On Tue, 9 Mar 2021, Érico Nogueira wrote:

> since most discussion around the addition of this function has centered
> around the possible code duplication it requires or that qsort would
> become much slower if implemented as a wrapper around qsort_r

How much is "much slower", did anyone provide figures to support this claim?
The extra cost that a wrapper brings is either one indirect jump instruction,
or one trivially-predictable conditional branch per one comparator invocation.

Constant factor in musl qsort is quite high, I'd be surprised if the extra
overhead from one additional branch is even possible to measure.

Alexander

^ permalink raw reply	[flat|nested] 9+ messages in thread

* Re: [musl] [PATCH v2] add qsort_r.
  2021-03-09  9:11 ` Alexander Monakov
@ 2021-03-09 13:42   ` Rich Felker
  2021-03-09 14:13     ` Alexander Monakov
  0 siblings, 1 reply; 9+ messages in thread
From: Rich Felker @ 2021-03-09 13:42 UTC (permalink / raw)
  To: Alexander Monakov; +Cc: musl, Érico Nogueira

On Tue, Mar 09, 2021 at 12:11:37PM +0300, Alexander Monakov wrote:
> On Tue, 9 Mar 2021, Érico Nogueira wrote:
> 
> > since most discussion around the addition of this function has centered
> > around the possible code duplication it requires or that qsort would
> > become much slower if implemented as a wrapper around qsort_r
> 
> How much is "much slower", did anyone provide figures to support this claim?
> The extra cost that a wrapper brings is either one indirect jump instruction,
> or one trivially-predictable conditional branch per one comparator invocation.

Quite a bit I'd expect. Each call to cmp would involve an extra level
of call wrapper. With full IPA/inlining it could be optimized out, but
only by making a non-_r copy of all the qsort code in the process at
optimize time.

> Constant factor in musl qsort is quite high, I'd be surprised if the extra
> overhead from one additional branch is even possible to measure.

I don't think it's just a branch. It's a call layer. qsort_r internals
with cmp=wrapper_cmp, ctx=real_cmp -> wrapper_cmp(x, y, real_cmp) ->
real_cmp(x, y). But I'm not opposed to looking at some numbers if you
think it might not matter. Maybe because it's a tail call it does
collapse to essentially just a branch in terms of cost..

Rich

^ permalink raw reply	[flat|nested] 9+ messages in thread

* Re: [musl] [PATCH v2] add qsort_r.
  2021-03-09 13:42   ` Rich Felker
@ 2021-03-09 14:13     ` Alexander Monakov
  2021-03-09 15:03       ` Rich Felker
  0 siblings, 1 reply; 9+ messages in thread
From: Alexander Monakov @ 2021-03-09 14:13 UTC (permalink / raw)
  To: musl; +Cc: Érico Nogueira

[-- Attachment #1: Type: text/plain, Size: 2092 bytes --]
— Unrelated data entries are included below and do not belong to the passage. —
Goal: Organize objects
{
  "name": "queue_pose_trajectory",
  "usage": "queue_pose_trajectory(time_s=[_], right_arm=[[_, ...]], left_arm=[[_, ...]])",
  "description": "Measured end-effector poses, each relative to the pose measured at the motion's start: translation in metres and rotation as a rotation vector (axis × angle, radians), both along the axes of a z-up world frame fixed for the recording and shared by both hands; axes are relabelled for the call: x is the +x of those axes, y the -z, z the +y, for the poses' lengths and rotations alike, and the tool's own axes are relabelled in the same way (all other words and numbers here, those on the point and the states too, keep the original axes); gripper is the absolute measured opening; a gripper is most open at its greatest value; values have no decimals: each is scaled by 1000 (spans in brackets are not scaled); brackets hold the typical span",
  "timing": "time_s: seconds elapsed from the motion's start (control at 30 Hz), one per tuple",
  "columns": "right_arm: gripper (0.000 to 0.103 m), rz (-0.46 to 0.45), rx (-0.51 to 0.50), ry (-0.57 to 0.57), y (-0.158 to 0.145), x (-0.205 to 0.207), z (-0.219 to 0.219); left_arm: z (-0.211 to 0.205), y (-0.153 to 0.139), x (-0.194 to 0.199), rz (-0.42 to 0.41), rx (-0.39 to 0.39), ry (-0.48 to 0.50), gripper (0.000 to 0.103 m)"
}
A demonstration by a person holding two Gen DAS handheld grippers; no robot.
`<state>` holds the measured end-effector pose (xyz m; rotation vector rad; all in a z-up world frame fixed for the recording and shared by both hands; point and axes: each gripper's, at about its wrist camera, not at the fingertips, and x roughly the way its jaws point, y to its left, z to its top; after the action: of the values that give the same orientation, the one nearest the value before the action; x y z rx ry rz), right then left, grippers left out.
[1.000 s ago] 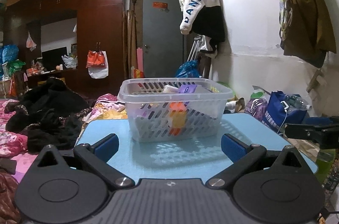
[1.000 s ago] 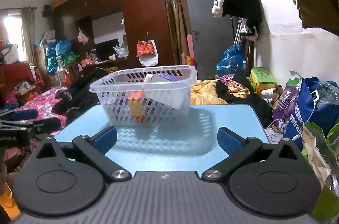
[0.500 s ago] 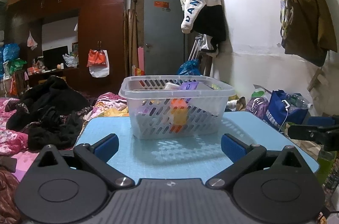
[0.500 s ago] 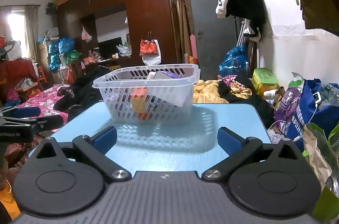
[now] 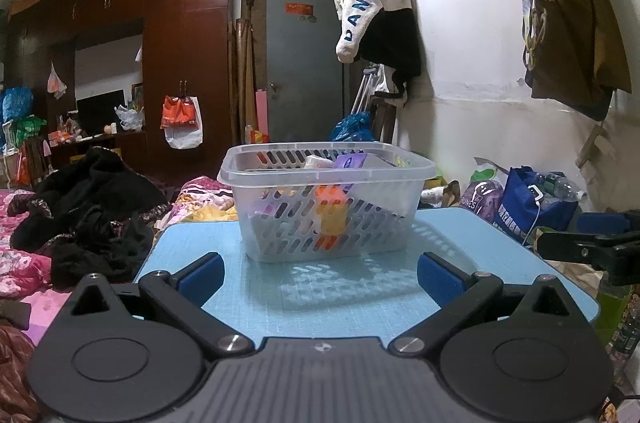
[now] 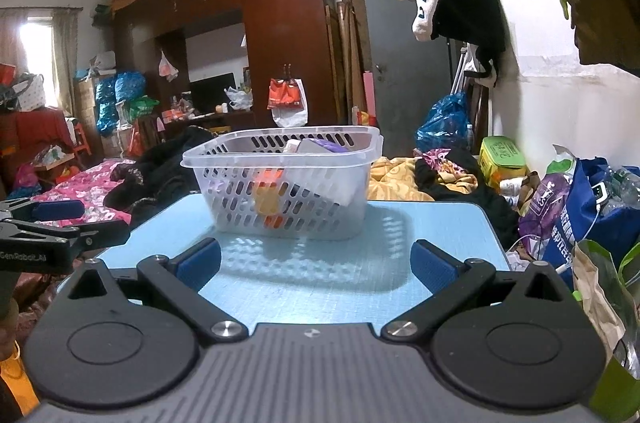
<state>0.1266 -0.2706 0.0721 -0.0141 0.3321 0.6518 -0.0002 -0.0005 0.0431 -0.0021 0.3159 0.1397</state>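
Note:
A clear slotted plastic basket (image 5: 326, 201) stands on a light blue table (image 5: 340, 287); it also shows in the right wrist view (image 6: 286, 189). Inside lie several small items, among them an orange and yellow one (image 5: 332, 211) and a purple box (image 5: 350, 161). My left gripper (image 5: 320, 277) is open and empty, low over the table's near edge, short of the basket. My right gripper (image 6: 316, 263) is open and empty, also short of the basket. Each gripper shows at the edge of the other's view: the right one (image 5: 592, 247), the left one (image 6: 52, 231).
A bed with pink bedding and dark clothes (image 5: 80, 219) lies left of the table. Bags (image 6: 580, 207) crowd the floor at the right by the white wall. A brown wardrobe (image 5: 180, 63) and grey door (image 5: 304, 63) stand behind.
Both grippers have drawn back from the basket and risen slightly, so the basket looks smaller and farther off. Both jaws stayed open. The basket has not moved.

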Motion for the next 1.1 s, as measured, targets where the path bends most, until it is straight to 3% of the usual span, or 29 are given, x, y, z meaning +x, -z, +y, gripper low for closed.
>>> queue_pose_trajectory(time_s=[1.1], right_arm=[[103, -7, -6, 0, 0, -1, 1]], left_arm=[[-5, 2, -1, 1, 5, 11, 103]])
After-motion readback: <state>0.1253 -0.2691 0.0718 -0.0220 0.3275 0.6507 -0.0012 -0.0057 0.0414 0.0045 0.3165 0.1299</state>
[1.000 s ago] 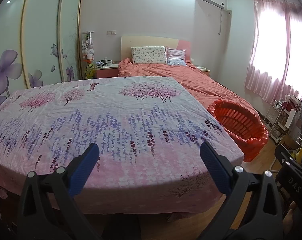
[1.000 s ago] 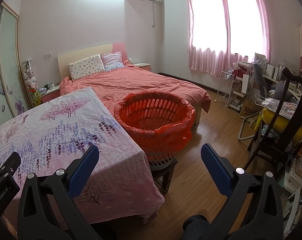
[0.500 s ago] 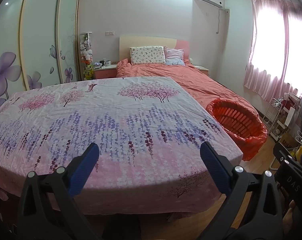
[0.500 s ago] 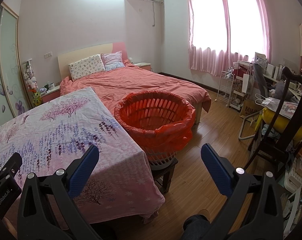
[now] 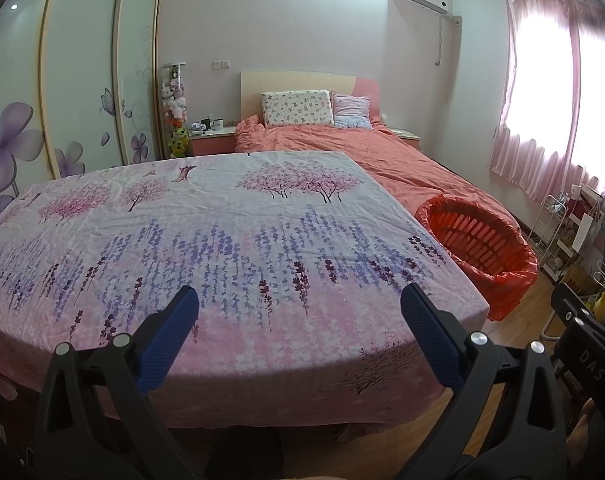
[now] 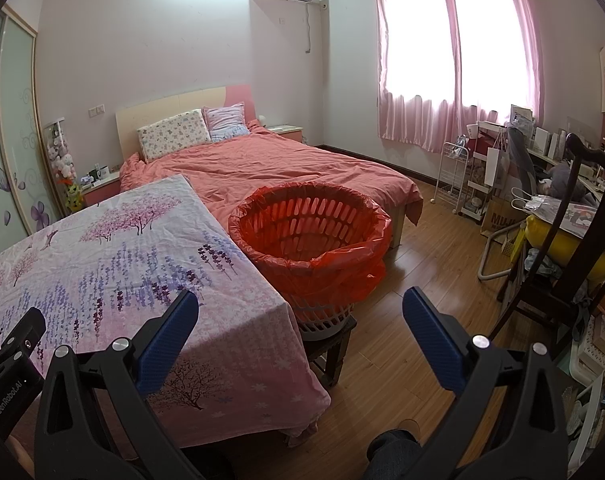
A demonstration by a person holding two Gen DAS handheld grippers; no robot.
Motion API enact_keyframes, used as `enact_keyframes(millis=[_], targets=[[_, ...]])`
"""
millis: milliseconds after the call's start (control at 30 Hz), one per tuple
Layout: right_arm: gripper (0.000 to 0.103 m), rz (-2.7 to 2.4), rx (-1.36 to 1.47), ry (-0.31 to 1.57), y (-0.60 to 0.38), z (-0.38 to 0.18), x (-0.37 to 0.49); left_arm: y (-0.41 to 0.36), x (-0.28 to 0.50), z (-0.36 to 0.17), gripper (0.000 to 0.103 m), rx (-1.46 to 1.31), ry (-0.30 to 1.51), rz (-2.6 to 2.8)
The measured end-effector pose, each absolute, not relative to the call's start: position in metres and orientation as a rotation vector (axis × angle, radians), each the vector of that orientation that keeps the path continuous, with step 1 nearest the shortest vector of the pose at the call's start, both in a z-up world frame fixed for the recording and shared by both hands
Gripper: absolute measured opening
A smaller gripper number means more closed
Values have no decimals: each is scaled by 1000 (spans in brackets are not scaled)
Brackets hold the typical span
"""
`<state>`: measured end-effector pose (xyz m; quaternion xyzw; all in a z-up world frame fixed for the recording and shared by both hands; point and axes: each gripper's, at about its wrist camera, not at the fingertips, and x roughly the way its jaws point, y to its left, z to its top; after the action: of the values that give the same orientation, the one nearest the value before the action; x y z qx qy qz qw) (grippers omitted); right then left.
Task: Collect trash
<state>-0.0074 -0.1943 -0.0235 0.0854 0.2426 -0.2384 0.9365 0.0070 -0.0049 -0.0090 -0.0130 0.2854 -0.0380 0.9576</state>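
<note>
A slatted basket lined with a red bag [image 6: 310, 236] stands on a small dark stool at the right edge of a table covered with a floral cloth [image 5: 222, 240]. It also shows at the right in the left wrist view [image 5: 478, 240]. Its inside looks empty. No trash shows on the cloth. My left gripper [image 5: 298, 312] is open and empty over the cloth's near edge. My right gripper [image 6: 300, 312] is open and empty, in front of the basket and above the table corner.
A bed with a coral cover [image 6: 278, 168] lies behind the table and basket. A dark wooden chair [image 6: 582, 248] and cluttered shelves [image 6: 486, 176] stand at the right. A wardrobe with flower doors [image 5: 62, 92] is at the left. Wood floor [image 6: 414, 296] lies right of the basket.
The left wrist view has shifted slightly; the basket sits a little further left in it. The right gripper has barely moved. Both stay open.
</note>
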Motion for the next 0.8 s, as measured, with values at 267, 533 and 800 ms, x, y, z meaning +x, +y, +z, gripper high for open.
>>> enact_keyframes(millis=[267,533,800], targets=[[101,-487,175,496,-195,-23,-7,-5,7,-9,99,-26,579,-77],[101,-487,175,496,-194,-23,-7,-5,8,-9,99,-25,580,-76],[101,-487,175,496,-195,-23,-8,-4,8,-10,99,-24,581,-76]])
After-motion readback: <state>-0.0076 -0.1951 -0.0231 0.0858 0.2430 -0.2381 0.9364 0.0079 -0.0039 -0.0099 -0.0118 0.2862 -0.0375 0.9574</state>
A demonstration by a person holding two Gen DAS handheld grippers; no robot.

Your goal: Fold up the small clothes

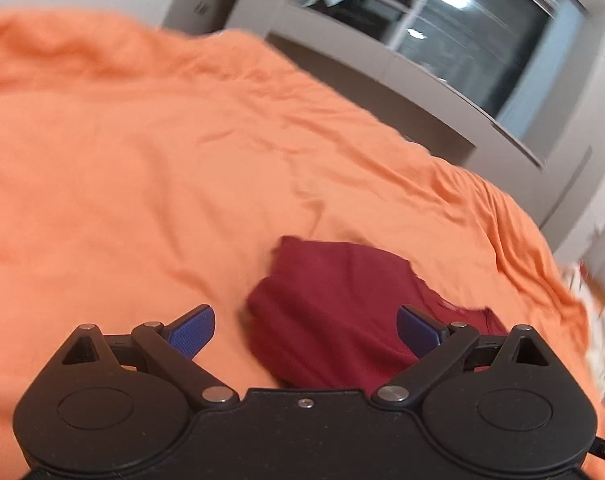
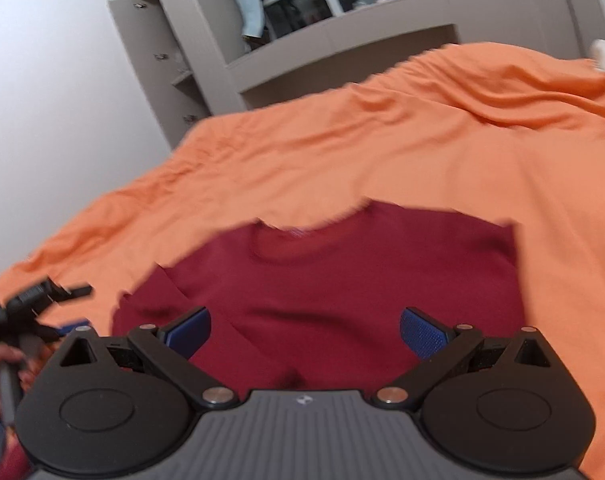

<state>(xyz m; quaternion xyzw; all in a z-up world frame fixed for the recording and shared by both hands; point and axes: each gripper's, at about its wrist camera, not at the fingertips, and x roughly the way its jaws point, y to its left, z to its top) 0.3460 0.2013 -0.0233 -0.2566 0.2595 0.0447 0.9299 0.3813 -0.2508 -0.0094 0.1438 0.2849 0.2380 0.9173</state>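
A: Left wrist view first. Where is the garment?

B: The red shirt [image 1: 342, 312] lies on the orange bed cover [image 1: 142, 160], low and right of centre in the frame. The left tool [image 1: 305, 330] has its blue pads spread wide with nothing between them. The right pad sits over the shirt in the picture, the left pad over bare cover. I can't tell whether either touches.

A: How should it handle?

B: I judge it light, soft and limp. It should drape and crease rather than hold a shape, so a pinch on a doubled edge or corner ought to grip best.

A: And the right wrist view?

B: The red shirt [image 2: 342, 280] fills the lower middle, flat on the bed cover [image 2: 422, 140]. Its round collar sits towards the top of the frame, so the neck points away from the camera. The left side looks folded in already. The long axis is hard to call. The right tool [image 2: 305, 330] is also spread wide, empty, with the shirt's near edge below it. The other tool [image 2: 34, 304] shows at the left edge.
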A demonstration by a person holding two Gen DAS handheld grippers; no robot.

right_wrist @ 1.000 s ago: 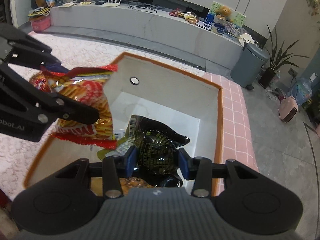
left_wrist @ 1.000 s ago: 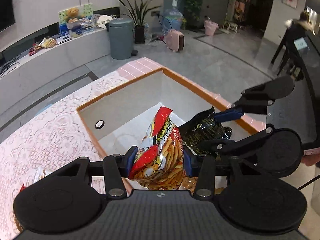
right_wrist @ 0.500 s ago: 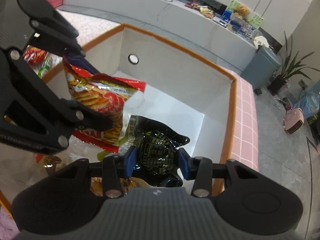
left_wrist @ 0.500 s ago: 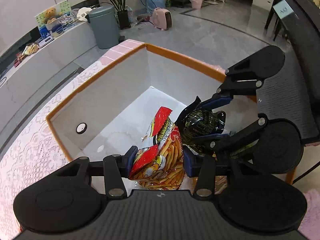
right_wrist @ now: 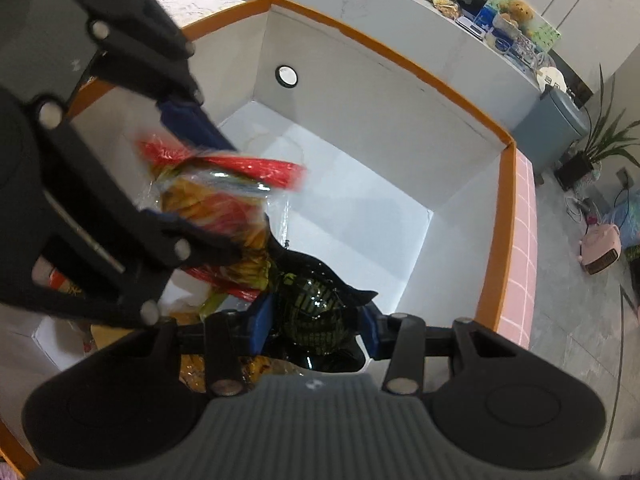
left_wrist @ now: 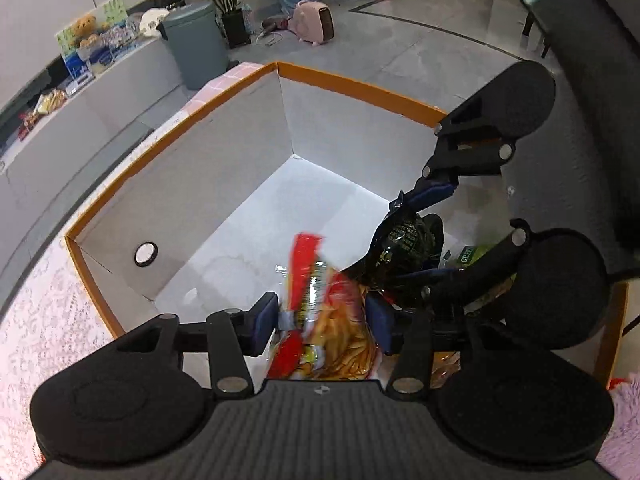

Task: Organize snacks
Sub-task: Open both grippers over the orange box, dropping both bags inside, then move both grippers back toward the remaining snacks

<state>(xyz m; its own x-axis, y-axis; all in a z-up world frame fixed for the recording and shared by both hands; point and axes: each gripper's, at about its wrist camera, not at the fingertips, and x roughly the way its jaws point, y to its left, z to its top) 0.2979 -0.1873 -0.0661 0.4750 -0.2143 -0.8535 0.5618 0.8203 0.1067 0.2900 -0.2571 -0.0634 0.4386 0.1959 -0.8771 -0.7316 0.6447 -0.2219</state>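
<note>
A white box with an orange rim (left_wrist: 360,84) (right_wrist: 400,52) lies under both grippers. The left gripper (left_wrist: 320,322) (right_wrist: 228,196) hangs inside it, jaws opening around a red and yellow bag of snack sticks (left_wrist: 324,320) (right_wrist: 224,184). The bag is blurred, and a gap shows beside the left pad. To its right, the right gripper (right_wrist: 316,324) (left_wrist: 416,236) is shut on a black bag with gold print (right_wrist: 316,308) (left_wrist: 404,240), low in the box.
Other snack packs lie in the box's near corner, one green (left_wrist: 472,254), some yellow (right_wrist: 192,368). The box stands on a lace tablecloth (left_wrist: 36,320) beside a pink tiled edge (right_wrist: 520,260). On the floor beyond are a grey bin (left_wrist: 196,52) and a pink heater (left_wrist: 316,26).
Both grippers have sunk deeper into the box with their bags. The left jaws have spread wider and the red bag has gone blurred and loose between them.
</note>
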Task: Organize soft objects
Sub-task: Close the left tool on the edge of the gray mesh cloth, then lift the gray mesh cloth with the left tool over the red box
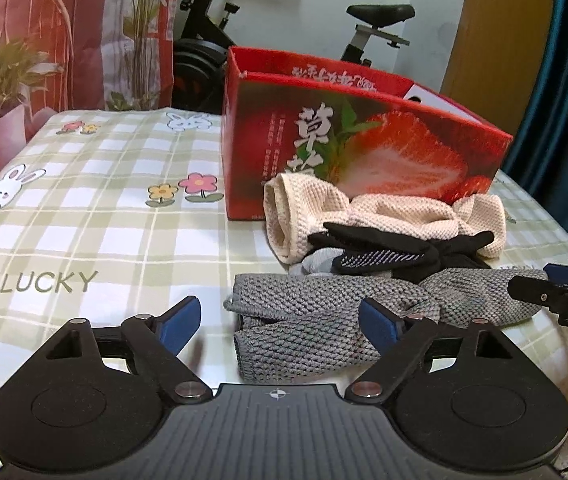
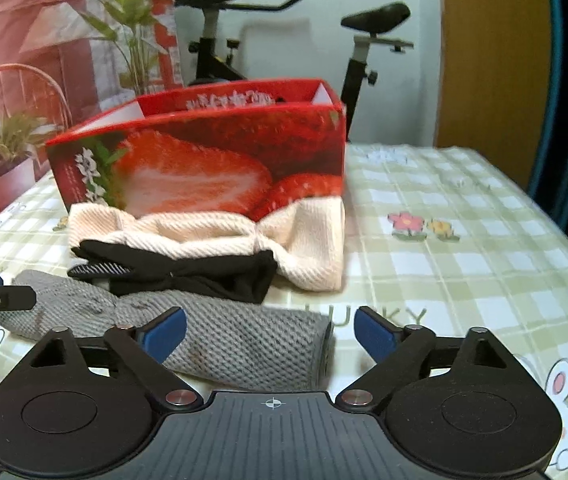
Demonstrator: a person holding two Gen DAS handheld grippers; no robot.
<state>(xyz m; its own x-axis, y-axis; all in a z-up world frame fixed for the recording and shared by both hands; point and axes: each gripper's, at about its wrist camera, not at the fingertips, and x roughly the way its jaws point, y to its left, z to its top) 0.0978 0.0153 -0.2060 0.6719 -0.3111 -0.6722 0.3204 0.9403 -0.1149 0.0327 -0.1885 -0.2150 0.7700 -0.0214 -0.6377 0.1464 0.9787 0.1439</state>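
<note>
Standing over the bed, I see both tools spread wide with nothing between their blue pads. The left gripper (image 1: 279, 326) fills the bottom of its view, and the grey knit piece (image 1: 324, 320) lies just ahead of it, lower centre, its folded end sitting in the gap between the fingers. Its long axis runs across the frame, left to right, toward the right gripper (image 2: 269, 334), whose tip shows at the right edge of the left view.

From the right camera the same grey knit stretches from centre-left to just inside that gripper's opening, so each hand has one end close; I judge neither clearly nearer, though the left has more cloth between its fingers.

Behind the grey piece, mid-frame, lie a black grip sock (image 1: 388, 248) and a cream knit piece (image 1: 364, 212), touching the strawberry box (image 1: 364, 148) standing open in the upper centre.

The box carries large white Chinese characters, the first reading 草. The checked sheet (image 1: 83, 220) is printed "LUCKY" at centre-left.
</note>
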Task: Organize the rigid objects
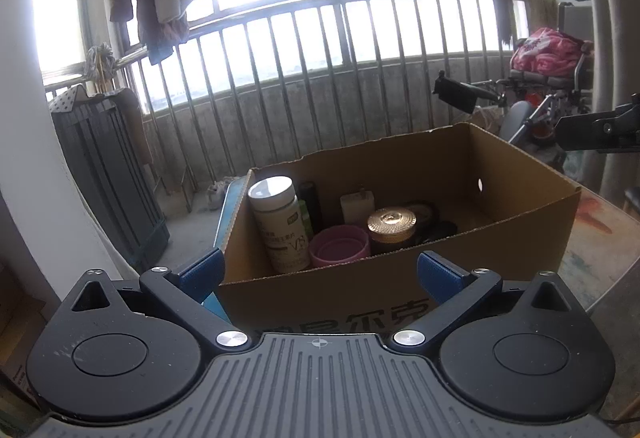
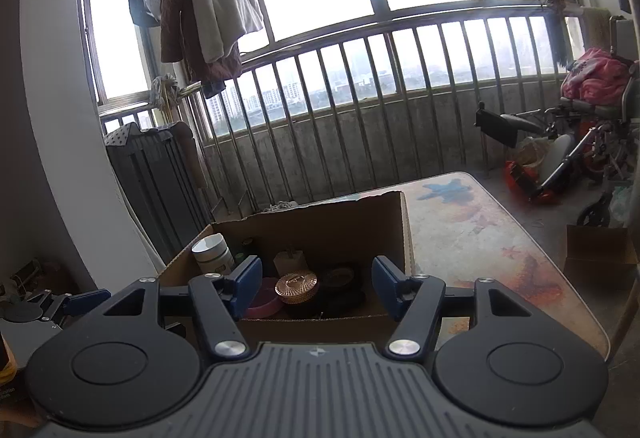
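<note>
An open cardboard box (image 1: 500, 173) stands on the table and holds several rigid objects: a white bottle (image 1: 280, 222), a pink lid (image 1: 339, 246), a jar with a gold lid (image 1: 392, 224), a white block (image 1: 358, 205) and dark items. My left gripper (image 1: 320, 274) is open and empty, just in front of the box's near wall. My right gripper (image 2: 316, 286) is open and empty, above the near wall, over the gold-lidded jar (image 2: 297, 288). The box (image 2: 340, 222) and white bottle (image 2: 213, 253) show there too.
The patterned table (image 2: 480, 234) stretches right of the box. A balcony railing (image 2: 360, 109), a dark rack (image 2: 156, 173), hanging coats (image 2: 208, 9) and a wheelchair with pink fabric (image 2: 592, 109) lie beyond. A small cardboard box (image 2: 600, 250) sits on the floor at right.
</note>
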`<state>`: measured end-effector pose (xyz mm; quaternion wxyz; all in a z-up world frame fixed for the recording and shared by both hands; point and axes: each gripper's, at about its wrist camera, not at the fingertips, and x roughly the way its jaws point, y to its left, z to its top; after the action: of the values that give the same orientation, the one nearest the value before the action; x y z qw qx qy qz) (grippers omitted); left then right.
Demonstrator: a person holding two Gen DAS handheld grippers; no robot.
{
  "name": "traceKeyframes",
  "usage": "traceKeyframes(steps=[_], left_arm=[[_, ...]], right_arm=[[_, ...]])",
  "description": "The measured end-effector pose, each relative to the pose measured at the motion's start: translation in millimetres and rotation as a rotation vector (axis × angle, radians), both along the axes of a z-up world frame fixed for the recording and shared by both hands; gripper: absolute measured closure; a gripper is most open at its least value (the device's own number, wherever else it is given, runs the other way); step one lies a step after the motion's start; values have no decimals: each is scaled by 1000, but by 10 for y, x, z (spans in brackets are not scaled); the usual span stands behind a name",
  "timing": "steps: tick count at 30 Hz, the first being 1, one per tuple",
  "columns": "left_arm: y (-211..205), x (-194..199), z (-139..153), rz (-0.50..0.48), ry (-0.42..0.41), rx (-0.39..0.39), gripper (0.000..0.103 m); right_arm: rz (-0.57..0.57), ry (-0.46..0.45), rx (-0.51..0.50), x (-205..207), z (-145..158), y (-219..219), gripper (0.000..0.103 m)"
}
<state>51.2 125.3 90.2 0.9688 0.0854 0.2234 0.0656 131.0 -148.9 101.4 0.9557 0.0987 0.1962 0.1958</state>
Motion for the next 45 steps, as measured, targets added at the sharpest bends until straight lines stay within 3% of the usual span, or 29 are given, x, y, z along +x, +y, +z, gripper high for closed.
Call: traceKeyframes(steps=[13, 22, 45], left_arm=[[-4, 121, -25, -28, 27, -37, 0], [-25, 141, -41, -8, 18, 0, 0], [86, 174, -75, 3, 42, -46, 0]], right_arm=[[-12, 20, 8, 66, -33, -47, 39], [-11, 16, 14, 94, -22, -41, 39], [0, 36, 9, 104, -69, 11, 37]])
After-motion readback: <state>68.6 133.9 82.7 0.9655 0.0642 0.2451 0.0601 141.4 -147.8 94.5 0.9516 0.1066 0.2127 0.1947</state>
> On Tue, Mar 09, 2021 at 12:11:37PM +0300, Alexander Monakov wrote:
> > On Tue, 9 Mar 2021, Érico Nogueira wrote:
> > 
> > > since most discussion around the addition of this function has centered
> > > around the possible code duplication it requires or that qsort would
> > > become much slower if implemented as a wrapper around qsort_r
> > 
> > How much is "much slower", did anyone provide figures to support this claim?
> > The extra cost that a wrapper brings is either one indirect jump instruction,
> > or one trivially-predictable conditional branch per one comparator invocation.
> 
> Quite a bit I'd expect. Each call to cmp would involve an extra level
> of call wrapper. With full IPA/inlining it could be optimized out, but
> only by making a non-_r copy of all the qsort code in the process at
> optimize time.
> 
> > Constant factor in musl qsort is quite high, I'd be surprised if the extra
> > overhead from one additional branch is even possible to measure.
> 
> I don't think it's just a branch. It's a call layer. qsort_r internals
> with cmp=wrapper_cmp, ctx=real_cmp -> wrapper_cmp(x, y, real_cmp) ->
> real_cmp(x, y). But I'm not opposed to looking at some numbers if you
> think it might not matter. Maybe because it's a tail call it does
> collapse to essentially just a branch in terms of cost..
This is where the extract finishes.